Tripping-current substation batteries--Industrial Electrical Power Systems

The operation of monitoring devices like relays and the tripping (overload) mechanisms of breakers require independent power source, which does not vary with the main source being monitored. Batteries provide this power and hence they form an important role in protection circuits.

The relay/circuit breaker combination depends entirely on the tripping battery for successful operation. Without this, relays and breakers won’t operate, becoming 'solid', making their capital investment very useless and the performance of the whole network unacceptable.

It’s therefore necessary to ensure that batteries and chargers are regularly inspected and maintained at the highest possible level of efficiency at all times to enable correct operation of relays at the correct time.

How a battery works?

A battery is an assembly of cells. Whether it’s used to make a call using cell phone or to trip a circuit breaker, every cell has three things in common: positive and negative electrodes and an electrolyte. Whereas some of the dry cell batteries drain out their energy and are to be discarded, a stationary or storage battery used in the switchgear protection has the capability to be recharged.

There are two types of batteries used in an electrical control system:

1. Lead acid type

2. Nickel cadmium type.

Both the above types can be classified further into flooded type and sealed maintenance free type. The flooded cell construction basically refer to the electrodes of the cell in the electrolyte medium, which can be topped up with distilled water as the electrolyte gets diluted due to charging and discharging cycles.
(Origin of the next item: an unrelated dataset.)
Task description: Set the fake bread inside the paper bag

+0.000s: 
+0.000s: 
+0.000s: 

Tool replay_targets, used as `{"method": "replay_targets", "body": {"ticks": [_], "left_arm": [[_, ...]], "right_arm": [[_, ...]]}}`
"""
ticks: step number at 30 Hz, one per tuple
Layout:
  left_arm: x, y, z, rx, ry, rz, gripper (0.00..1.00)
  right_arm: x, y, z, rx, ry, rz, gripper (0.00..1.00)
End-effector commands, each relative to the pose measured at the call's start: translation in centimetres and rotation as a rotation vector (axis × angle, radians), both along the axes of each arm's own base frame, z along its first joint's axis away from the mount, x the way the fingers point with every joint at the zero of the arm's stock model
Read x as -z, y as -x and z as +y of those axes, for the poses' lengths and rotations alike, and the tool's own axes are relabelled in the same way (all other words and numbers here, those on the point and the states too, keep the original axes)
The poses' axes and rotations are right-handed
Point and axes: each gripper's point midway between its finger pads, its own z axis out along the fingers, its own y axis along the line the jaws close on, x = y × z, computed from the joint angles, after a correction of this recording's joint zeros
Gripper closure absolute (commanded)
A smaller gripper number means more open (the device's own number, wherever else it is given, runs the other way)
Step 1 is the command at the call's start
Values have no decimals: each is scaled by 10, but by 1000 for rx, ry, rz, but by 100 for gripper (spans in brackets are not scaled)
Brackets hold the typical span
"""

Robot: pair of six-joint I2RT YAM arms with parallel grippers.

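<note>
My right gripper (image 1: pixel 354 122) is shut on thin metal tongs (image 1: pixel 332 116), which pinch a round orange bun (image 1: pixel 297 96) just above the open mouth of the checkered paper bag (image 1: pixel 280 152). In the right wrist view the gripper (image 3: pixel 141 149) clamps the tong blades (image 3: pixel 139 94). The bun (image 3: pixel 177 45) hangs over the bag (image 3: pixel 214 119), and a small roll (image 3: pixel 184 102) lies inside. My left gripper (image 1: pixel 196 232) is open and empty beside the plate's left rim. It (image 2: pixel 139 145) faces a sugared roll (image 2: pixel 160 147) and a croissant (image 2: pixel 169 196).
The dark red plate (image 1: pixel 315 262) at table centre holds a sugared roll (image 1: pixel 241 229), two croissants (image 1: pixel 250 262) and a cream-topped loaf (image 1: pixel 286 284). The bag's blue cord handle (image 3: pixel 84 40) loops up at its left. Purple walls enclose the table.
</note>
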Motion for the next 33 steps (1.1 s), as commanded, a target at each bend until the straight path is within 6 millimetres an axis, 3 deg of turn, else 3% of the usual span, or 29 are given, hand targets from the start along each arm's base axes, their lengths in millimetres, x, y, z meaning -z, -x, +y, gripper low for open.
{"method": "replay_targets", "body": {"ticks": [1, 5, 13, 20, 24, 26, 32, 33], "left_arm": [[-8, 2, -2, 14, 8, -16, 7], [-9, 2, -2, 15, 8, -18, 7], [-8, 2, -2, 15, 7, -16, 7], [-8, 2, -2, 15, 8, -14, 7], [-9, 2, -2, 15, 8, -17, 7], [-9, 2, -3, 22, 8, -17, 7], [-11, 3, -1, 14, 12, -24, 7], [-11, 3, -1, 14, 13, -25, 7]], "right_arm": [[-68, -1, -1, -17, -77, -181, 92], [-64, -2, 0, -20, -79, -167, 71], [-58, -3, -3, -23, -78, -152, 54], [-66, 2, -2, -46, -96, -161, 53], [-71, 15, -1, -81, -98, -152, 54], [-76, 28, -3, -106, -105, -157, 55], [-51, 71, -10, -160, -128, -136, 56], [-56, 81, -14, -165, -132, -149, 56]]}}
The batteries also discharge hydrogen during these cycles and it’s very necessary to restrict this discharge to less than 4% by volume to air, to avoid the surroundings becoming hazardous. The higher discharge of H2 in lead acid cells have resulted in the manufacture of sealed maintenance free or valve-regulated lead acid (VRLA) batteries.

Here the H2 discharge is restricted to be below the hazardous limit.

Nickel cadmium batteries are comparatively costlier though they are considered more reliable with lesser maintenance and lesser environmental issues that go with lead acid types. In addition, the hydrogen discharge in a nickel cadmium cell is comparatively less.

Hence, for conventional switchgear protection applications, sealed nickel cadmium batteries are not required. As such, the sealed nickel cadmium cells are only used for small battery cells used in modern electronic gadgets.

The rechargeable lead acid cells as used in switchgear/relay applications are generally of the Plante type and has an electrical voltage of 2V. The cell contains a pure lead (Pb) positive plate, a lead oxide (PbO2) negative plate, and an electrolyte of dilute sulphuric acid.

The nickel cadmium cell has an electrical voltage of 1.2V containing nickel compound (+) and cadmium compound (-) plates with potassium hydroxide solution as the electrolyte.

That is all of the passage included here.